Can't blame me for being excited about spring for it had been a cold winter with lots of snow this year. It's the first time we ever witness Clermont-Ferrand being under snow like this since we moved here end of 2007. Believe me, I'm not complaining (unless I'm the one shoveling the snow. LOL). I'd rather have snow than endless days of non-stop rain and gray sky as we had in Nantes. With snow, at least we can still go sledging, have snow fights and build snowmen.

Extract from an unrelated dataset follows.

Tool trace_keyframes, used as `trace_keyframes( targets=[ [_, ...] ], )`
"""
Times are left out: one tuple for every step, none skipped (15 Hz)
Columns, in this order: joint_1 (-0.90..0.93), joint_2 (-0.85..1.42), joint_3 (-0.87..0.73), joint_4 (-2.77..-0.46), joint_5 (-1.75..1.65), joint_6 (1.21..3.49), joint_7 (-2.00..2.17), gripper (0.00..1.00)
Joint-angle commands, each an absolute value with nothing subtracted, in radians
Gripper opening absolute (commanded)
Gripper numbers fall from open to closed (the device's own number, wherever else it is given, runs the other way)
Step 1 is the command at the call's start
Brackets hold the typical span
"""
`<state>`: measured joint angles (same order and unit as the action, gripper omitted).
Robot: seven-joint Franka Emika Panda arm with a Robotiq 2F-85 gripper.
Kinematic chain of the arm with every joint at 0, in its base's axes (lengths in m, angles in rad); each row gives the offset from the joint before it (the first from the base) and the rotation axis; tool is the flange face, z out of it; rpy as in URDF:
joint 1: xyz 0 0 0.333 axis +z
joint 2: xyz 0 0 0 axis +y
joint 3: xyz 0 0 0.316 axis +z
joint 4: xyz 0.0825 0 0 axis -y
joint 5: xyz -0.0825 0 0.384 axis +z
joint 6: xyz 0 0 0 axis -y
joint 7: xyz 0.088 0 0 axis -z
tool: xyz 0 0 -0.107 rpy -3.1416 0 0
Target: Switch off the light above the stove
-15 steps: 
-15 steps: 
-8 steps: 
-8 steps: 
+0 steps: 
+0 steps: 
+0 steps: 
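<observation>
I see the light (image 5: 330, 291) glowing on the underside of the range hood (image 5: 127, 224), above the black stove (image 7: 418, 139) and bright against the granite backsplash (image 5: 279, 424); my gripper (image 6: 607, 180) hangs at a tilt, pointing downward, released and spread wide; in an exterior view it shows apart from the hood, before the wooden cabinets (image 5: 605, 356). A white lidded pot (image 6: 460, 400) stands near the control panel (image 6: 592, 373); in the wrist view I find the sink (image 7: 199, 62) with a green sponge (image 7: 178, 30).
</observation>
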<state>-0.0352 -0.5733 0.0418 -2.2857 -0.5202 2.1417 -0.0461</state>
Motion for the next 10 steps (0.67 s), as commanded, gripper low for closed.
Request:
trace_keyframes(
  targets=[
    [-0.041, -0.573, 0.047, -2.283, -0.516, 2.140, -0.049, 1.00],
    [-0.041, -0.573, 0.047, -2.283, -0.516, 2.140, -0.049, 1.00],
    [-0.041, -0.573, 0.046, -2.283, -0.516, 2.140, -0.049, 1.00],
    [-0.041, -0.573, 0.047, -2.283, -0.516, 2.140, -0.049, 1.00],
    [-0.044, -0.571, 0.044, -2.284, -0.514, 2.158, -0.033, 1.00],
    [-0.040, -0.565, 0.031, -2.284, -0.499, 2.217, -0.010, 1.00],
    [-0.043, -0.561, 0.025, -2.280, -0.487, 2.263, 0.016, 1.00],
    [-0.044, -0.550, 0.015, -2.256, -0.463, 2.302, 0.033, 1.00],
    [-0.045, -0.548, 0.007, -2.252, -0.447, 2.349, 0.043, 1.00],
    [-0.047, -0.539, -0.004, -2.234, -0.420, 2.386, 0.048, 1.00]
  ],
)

Well, snow is fun but anyway I rather have spring any time of the year.
So here are a few shots of signs of life in my garden to share with you.
Yesterday we celebrated mother-in-law's 65th birthday. Little One was all excited wanting to put on her best dress - the chongsam that my sis bought for her to wear during Chinese New Year. So she was all pretty and dressed up, patiently waiting for grandparents to arrive and playing on her own while I was tackling lunch. What a little sweetheart!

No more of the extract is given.